- _Exercise description_
Search the listing below for the string "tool" and show each line that contains it.

- _Dataset excerpt_
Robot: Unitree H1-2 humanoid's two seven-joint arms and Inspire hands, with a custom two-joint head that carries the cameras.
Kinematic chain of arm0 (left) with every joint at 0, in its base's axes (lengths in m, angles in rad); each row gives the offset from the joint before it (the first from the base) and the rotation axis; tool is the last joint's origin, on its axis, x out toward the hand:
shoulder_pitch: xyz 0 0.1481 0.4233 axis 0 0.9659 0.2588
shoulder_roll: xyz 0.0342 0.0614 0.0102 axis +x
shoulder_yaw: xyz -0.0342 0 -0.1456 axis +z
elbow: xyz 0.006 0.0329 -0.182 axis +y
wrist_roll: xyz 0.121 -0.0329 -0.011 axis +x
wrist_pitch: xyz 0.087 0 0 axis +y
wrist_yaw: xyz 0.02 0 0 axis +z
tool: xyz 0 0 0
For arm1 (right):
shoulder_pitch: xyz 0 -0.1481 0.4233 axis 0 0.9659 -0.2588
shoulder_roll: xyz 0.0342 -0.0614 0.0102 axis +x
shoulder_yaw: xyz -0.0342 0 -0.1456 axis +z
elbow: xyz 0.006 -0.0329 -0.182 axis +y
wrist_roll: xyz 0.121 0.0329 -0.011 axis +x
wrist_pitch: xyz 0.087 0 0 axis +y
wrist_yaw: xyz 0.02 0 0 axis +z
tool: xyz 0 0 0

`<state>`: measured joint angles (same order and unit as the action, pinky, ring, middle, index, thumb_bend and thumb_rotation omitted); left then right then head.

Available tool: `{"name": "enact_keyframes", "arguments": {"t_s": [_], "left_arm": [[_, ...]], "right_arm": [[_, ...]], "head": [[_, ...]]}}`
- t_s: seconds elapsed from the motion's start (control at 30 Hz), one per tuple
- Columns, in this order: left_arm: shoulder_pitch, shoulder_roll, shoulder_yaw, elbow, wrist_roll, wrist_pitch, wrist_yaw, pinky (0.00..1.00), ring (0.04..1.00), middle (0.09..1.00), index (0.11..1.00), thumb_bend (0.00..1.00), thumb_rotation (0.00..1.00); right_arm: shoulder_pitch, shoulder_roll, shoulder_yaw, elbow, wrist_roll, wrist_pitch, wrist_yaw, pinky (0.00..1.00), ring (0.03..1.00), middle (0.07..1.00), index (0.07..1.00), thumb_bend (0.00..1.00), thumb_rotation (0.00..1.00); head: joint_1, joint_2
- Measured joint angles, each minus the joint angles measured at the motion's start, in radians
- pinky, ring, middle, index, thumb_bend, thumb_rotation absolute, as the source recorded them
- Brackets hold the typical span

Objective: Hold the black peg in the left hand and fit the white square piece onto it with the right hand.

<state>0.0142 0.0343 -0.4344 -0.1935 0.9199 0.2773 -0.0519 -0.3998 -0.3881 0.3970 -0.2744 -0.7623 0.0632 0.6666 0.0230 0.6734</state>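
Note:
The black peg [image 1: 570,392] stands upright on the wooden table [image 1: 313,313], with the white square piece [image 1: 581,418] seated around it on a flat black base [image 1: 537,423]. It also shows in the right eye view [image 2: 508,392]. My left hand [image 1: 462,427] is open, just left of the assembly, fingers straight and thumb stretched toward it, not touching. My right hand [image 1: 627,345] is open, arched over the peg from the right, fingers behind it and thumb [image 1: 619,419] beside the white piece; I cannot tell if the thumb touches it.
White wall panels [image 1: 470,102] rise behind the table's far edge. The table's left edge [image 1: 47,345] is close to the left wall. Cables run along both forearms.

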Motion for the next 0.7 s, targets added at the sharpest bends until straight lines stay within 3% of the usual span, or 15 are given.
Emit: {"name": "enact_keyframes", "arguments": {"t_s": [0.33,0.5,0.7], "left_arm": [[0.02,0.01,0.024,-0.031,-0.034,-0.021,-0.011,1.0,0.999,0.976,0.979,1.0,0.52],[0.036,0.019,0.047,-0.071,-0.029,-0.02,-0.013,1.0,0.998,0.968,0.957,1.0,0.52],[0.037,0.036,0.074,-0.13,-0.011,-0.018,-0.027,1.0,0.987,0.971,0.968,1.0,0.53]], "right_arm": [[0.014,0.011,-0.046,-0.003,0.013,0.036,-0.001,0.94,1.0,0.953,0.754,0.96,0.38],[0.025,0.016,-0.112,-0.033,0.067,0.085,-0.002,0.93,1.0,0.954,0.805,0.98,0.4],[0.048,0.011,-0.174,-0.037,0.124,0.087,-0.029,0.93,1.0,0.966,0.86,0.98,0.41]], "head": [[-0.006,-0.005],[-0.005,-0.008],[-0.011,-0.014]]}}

- _Reply_
Kinematic chain of arm0 (left) with every joint at 0, in its base's axes (lengths in m, angles in rad); each row gives the offset from the joint before it (the first from the base) and the rotation axis; tool is the last joint's origin, on its axis, x out toward the hand:
tool: xyz 0 0 0
tool: xyz 0 0 0
Available tool: `{"name": "enact_keyframes", "arguments": {"t_s": [_], "left_arm": [[_, ...]], "right_arm": [[_, ...]], "head": [[_, ...]]}}`

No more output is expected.